## AIM OF THE EXERCISE
Below is a block of entries; repeat exactly the lines starting at the line that contains "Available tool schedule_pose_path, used" and ending at the line that contains "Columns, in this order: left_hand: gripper", both included.

## PROVIDED DATA
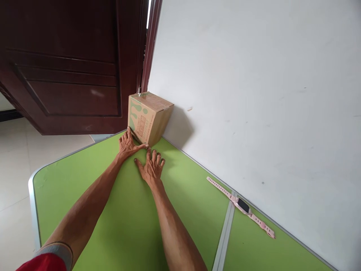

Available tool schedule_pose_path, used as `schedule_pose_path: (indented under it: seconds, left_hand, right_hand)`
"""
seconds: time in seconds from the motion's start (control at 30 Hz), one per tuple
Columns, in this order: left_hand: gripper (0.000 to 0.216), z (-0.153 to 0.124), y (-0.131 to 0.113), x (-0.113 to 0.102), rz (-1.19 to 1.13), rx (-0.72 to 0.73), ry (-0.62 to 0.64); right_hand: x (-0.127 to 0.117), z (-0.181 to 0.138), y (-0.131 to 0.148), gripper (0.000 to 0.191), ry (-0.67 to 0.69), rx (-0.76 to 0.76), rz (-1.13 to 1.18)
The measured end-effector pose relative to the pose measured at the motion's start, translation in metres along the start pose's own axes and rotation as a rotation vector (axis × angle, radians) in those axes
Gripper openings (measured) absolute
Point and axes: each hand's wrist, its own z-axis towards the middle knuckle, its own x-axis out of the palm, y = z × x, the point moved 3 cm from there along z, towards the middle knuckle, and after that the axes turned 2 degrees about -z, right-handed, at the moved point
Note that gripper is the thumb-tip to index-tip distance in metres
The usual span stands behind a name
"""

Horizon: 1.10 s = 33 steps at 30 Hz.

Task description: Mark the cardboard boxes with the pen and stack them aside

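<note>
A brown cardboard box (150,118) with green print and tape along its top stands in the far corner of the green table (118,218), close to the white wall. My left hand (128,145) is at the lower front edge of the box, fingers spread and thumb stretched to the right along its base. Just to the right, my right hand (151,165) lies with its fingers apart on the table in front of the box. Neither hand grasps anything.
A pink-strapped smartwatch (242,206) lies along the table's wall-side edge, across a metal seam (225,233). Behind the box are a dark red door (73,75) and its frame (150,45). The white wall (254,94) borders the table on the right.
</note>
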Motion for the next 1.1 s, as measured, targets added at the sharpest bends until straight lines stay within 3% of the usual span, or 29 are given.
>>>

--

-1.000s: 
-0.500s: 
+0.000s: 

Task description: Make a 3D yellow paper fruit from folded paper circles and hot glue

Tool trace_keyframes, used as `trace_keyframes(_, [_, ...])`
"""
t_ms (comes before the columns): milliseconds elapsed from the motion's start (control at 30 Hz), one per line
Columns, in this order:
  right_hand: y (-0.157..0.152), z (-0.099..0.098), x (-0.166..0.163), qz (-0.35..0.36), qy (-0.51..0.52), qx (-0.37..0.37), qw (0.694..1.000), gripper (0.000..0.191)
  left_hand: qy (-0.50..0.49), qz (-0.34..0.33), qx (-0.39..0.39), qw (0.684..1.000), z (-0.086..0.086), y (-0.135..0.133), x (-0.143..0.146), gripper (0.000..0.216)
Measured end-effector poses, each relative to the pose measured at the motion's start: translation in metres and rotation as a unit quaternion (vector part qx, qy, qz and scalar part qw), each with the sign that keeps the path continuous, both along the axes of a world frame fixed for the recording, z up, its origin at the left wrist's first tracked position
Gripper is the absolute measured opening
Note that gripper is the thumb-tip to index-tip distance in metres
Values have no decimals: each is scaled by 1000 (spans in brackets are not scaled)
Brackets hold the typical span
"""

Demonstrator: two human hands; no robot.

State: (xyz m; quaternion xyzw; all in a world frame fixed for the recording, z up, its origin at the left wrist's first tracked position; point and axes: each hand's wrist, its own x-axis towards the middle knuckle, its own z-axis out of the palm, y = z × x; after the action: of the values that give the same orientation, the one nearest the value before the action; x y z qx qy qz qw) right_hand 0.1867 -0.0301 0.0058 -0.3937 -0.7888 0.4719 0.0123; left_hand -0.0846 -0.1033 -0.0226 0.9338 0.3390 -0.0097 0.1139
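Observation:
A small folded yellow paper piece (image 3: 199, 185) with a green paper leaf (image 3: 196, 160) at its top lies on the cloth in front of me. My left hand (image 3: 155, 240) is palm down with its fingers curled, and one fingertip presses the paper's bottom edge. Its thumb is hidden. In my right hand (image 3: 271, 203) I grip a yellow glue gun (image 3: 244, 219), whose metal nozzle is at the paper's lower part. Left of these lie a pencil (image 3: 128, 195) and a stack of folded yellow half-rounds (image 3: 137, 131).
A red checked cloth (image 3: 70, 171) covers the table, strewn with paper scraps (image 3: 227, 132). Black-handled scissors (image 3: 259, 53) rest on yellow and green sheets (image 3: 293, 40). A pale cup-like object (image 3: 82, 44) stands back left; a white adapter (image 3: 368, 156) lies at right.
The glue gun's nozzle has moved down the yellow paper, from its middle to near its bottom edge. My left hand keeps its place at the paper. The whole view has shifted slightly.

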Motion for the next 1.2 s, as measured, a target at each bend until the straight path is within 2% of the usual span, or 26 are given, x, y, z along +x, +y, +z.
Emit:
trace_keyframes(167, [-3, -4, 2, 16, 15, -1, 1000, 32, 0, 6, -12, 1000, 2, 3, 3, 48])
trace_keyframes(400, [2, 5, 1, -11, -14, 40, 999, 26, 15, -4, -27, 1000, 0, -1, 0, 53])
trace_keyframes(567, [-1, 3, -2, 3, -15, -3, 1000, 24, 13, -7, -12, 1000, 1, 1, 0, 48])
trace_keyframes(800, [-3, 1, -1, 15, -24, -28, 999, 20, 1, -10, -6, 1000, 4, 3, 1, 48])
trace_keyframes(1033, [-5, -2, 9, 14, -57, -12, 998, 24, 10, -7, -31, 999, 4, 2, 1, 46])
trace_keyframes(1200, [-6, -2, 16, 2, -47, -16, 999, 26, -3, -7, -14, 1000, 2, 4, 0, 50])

## COMPLETED TASK
Available tool schedule_pose_path, used as `schedule_pose_path: (indented under it: seconds, left_hand, right_hand)`
"""
seconds: time in seconds from the motion's start (control at 30 Hz), one per tuple
Columns, in this order: left_hand: gripper (0.000 to 0.216), z (-0.153 to 0.124), y (-0.131 to 0.113), x (-0.113 to 0.102), rz (-1.19 to 1.13), rx (-0.72 to 0.73), ry (-0.62 to 0.64); right_hand: x (-0.127 to 0.117), z (-0.181 to 0.138), y (-0.131 to 0.148), gripper (0.000 to 0.191), ry (-0.67 to 0.69), rx (-0.76 to 0.76), rz (-1.13 to 1.18)

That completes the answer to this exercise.